*** DATA SUPPLIED ***

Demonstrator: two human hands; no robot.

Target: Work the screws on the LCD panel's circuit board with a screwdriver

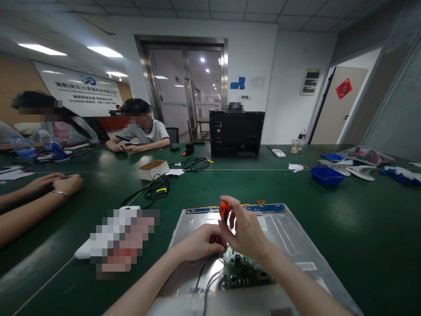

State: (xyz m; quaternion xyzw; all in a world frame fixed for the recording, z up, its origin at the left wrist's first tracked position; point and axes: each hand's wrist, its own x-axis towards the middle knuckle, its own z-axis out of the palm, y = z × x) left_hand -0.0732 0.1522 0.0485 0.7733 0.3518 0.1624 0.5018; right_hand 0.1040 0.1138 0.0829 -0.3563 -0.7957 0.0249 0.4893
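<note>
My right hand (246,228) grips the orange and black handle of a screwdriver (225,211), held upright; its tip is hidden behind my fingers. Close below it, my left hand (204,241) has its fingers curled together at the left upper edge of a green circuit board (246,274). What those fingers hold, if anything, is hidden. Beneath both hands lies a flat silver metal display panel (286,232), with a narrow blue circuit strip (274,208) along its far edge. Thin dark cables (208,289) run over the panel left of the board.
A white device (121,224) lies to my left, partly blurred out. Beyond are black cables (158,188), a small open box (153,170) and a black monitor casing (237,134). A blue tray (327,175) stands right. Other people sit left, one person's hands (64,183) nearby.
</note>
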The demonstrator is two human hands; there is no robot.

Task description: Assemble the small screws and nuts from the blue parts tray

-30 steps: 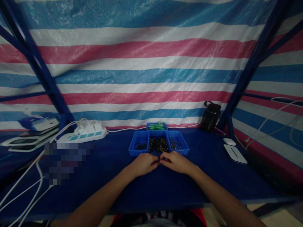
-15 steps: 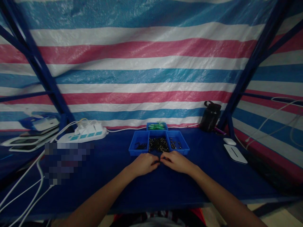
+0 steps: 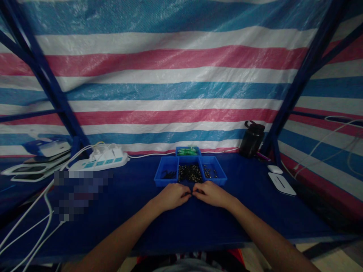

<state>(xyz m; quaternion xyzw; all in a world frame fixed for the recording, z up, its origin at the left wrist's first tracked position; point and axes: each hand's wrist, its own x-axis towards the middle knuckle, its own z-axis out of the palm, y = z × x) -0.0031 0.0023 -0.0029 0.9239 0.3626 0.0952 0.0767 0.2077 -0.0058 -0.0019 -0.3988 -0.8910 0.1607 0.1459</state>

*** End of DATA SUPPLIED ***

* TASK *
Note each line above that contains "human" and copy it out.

* YOUR RESPONSE *
Demonstrator: two human hands; no robot.
The demonstrator is two human hands; there is no robot.

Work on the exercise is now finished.